Les Églises sont en droit de se montrer critiques envers d’autres confessions
Photo: La cathédrale Saint-Martin de Mayence CC (by-nc-nd) kristobalite
Mayence (EPD/Protestinter) – Contrairement aux institutions publiques, les Églises n’ont pas d’obligation de neutralité vis-à-vis des autres communautés religieuses. Rien ne force leurs représentants à se limiter à des déclarations de nature purement conventionnelle lorsqu’ils s’expriment sur des groupes religieux, affirme un jugement rendu fin février par le tribunal administratif de Mayence. Celui-ci a débouté une Église libre coréenne de sa plainte à l’encontre de l’évêché catholique de la ville.
L’association International Youth Fellowship (IYF), une organisation de jeunesse du mouvement «Good News Mission» fondé par le pasteur sud-coréen Ock Soo Park, avait loué en 2016 la salle de spectacle mayençaise Rheingoldhalle. Elle comptait y organiser une grande manifestation de plusieurs jours, comprenant différents concerts. À l’approche de cet événement, Eckhard Türk, le responsable en charge des sectes et des visions du monde au sein de l’évêché catholique, s’était exprimé sur le sujet dans de nombreux médias où il était invité en tant qu’expert.
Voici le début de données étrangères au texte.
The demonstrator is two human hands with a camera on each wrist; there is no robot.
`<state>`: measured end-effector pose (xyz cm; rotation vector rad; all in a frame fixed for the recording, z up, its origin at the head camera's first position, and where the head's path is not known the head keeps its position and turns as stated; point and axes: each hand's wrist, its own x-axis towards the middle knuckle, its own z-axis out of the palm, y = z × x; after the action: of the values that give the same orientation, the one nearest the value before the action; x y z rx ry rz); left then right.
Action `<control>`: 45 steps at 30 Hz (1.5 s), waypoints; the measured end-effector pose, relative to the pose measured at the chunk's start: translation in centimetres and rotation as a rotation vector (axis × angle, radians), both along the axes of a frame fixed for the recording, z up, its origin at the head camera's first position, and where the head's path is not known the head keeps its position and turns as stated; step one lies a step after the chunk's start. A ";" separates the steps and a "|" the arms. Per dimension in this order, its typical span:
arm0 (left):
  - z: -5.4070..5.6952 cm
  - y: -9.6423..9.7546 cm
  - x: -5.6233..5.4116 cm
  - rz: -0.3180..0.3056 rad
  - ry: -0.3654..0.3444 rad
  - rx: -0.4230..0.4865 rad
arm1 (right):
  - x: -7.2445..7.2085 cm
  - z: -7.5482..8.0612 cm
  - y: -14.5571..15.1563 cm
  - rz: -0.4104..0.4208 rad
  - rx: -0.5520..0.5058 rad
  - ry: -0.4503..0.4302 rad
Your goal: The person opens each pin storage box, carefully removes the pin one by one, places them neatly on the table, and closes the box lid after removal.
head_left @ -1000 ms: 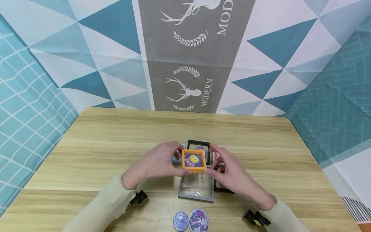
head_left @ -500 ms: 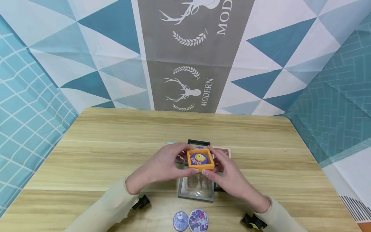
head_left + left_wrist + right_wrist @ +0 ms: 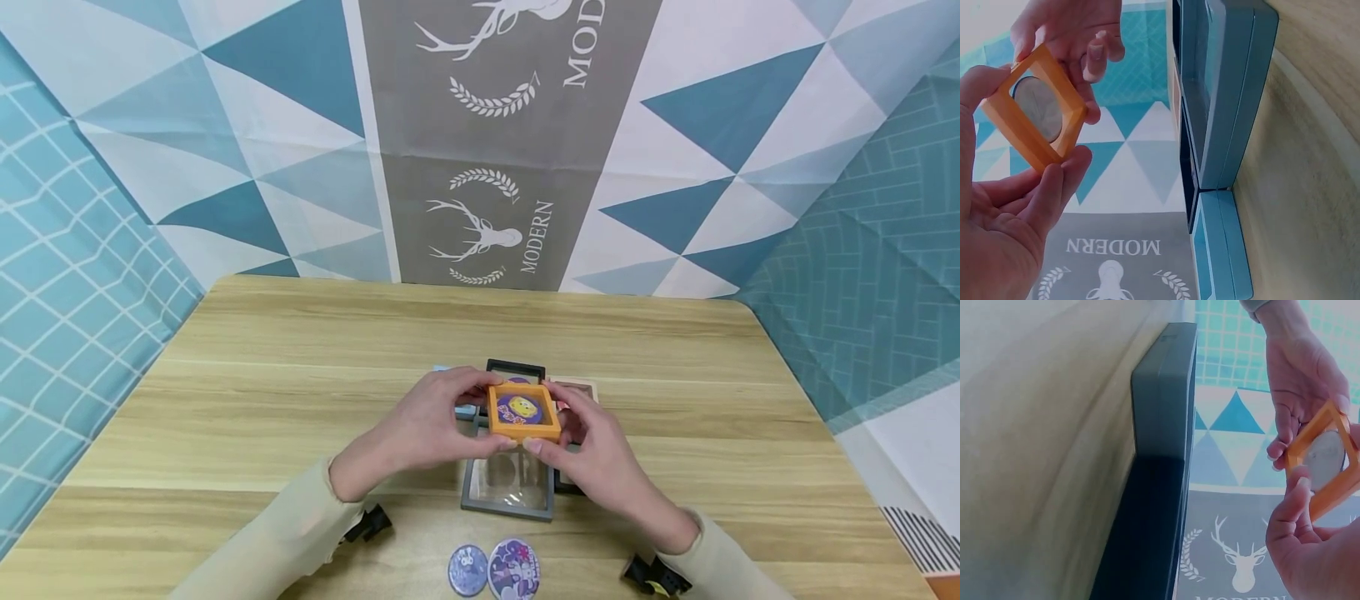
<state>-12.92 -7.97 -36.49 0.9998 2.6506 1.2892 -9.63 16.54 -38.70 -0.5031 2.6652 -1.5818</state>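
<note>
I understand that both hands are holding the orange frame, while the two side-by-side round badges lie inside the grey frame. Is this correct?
Not entirely: the two round badges lie outside the grey frame, on the table, nearer to the person, as the head view shows. The left hand and right hand do hold the orange frame.

Bare table well behind the gray frame leaves room to pass, but two badges lie in front, a black frame just behind, and left hand, right hand and orange frame block the space above.
</note>
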 end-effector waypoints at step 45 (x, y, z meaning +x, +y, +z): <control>-1.1 -0.2 -1.2 0.206 -0.377 0.091 | -0.1 -0.3 -0.4 0.081 0.165 -0.017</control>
<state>-14.14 -8.22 -37.61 0.4383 2.4664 1.4765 -9.76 16.19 -38.96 -0.5796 2.6948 -1.3249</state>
La communauté coréenne avait répondu à ses critiques par une procédure judiciaire.
L’IYF souhaitait faire interdire à l’évêché d’exprimer toute remarque pouvant laisser penser que l’association représentait un danger, qu’elle visait à tirer parti de sa manifestation dans un but d’endoctrinement du public, et n’avait prévu des concerts qu’en guise d’«appâts» pour formater les consciences. Les interviews du représentant catholique auraient placé le mouvement coréen sur le même plan que des sectes considérées comme dangereuses.
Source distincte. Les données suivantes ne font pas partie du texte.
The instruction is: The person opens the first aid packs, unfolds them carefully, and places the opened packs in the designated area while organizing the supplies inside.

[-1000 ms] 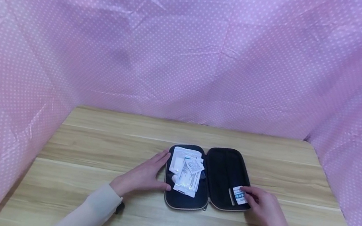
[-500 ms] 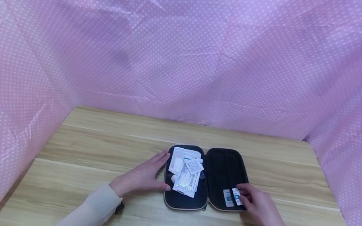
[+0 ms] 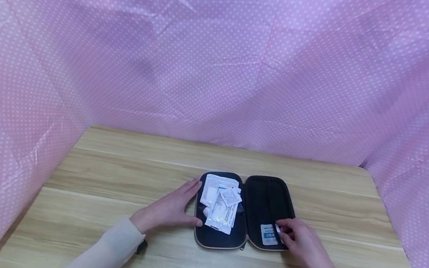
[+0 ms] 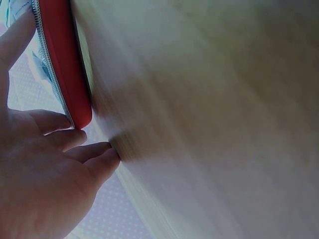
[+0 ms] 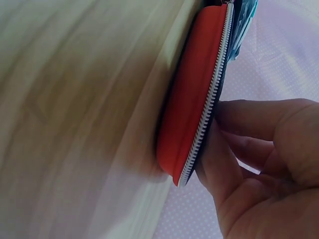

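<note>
Several packets in case, left hand loose, card in pinch of right hand

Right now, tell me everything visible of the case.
The case lies open on the table, its two rounded halves side by side, joined along the middle. It looks black inside and red outside, seemingly stiff, with silvery zipper teeth along the rims. White packets lie in the left half; a blue-and-white packet sits in the right, crossed by a dark strap. The left hand touches the left half's outer rim; the right hand pinches at the blue-and-white packet, perhaps brushing the case.
</note>
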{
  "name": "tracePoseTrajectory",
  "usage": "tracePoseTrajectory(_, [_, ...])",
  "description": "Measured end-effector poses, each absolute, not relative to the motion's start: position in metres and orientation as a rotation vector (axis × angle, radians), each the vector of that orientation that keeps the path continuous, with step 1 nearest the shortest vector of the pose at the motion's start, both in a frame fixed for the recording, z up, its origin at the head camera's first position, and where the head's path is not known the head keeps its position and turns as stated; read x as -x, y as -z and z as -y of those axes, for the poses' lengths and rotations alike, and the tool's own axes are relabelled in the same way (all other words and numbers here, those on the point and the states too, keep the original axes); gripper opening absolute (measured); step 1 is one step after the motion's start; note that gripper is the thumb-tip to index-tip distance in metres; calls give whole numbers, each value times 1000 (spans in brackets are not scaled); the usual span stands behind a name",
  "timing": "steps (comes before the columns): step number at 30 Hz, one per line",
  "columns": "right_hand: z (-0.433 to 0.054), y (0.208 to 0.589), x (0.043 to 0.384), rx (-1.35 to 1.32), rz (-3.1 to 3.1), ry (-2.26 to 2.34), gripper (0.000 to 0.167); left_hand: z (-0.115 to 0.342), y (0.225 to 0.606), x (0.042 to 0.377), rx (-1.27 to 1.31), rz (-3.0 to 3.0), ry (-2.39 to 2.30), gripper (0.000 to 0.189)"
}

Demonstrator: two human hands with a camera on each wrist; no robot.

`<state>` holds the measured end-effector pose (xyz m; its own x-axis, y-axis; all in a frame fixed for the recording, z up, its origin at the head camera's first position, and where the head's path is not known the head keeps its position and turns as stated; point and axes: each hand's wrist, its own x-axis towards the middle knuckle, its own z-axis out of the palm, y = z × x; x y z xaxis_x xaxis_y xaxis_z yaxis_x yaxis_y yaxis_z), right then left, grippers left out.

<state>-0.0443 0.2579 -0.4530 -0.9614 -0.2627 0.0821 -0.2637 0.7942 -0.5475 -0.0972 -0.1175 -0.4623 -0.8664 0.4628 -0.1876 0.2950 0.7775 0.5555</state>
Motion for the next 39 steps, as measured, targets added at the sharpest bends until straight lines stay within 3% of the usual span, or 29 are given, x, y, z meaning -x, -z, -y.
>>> tracePoseTrajectory(39, [-248,456,66,-406,3045,-932,10,119,461,96,-603,-2648,-784,113])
Exprimer ses craintesLes juges de Mayence ont eux aussi souligné que les représentants officiels de l’Église ne pouvaient «se livrer sans réfléchir à de fausses déclarations». Pour autant, ils conservent le droit «d’attirer l’attention, dans le cadre d’une explication publique de leurs positions religieuses, sur des conceptions que leur doctrine considère comme incompatibles avec la foi». Le représentant de l’évêché avait notamment fait référence à des opposants également coréens de l’association, sans pour autant faire siennes leurs paroles. Dans le cadre d’un débat, l’usage de termes tels que «manipulation» ou «appât» n’est en rien proscrit.
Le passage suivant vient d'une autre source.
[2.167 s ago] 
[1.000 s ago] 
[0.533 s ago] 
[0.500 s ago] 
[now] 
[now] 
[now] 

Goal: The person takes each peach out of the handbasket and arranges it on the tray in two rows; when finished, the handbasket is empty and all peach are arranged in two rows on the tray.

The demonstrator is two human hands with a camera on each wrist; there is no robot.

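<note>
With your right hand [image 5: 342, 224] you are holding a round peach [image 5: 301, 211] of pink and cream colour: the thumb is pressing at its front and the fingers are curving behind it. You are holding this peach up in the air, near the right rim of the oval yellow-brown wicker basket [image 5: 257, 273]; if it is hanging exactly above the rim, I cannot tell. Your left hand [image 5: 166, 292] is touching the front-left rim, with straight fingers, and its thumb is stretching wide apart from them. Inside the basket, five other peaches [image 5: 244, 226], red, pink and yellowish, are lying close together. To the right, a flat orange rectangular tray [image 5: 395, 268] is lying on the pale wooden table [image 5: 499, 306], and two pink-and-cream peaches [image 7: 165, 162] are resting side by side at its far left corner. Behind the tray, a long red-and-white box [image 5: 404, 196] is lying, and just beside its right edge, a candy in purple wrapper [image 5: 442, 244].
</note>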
«Ces déclarations, sous la forme où elles étaient exprimées, étaient légalement acceptables», a affirmé Christof Berthold, le vice-président du tribunal, lors de la proclamation du verdict. La charge des frais judiciaires incombera à l’Église libre coréenne. Contrairement aux habituelles actions en cessation préventive, cette affaire n’a pas été jugée par un tribunal civil: en effet, le responsable concerné s’était exprimé en sa qualité de représentant de l’évêché et l’Église catholique, en tant que corporation de droit public, dispose d’un statut particulier.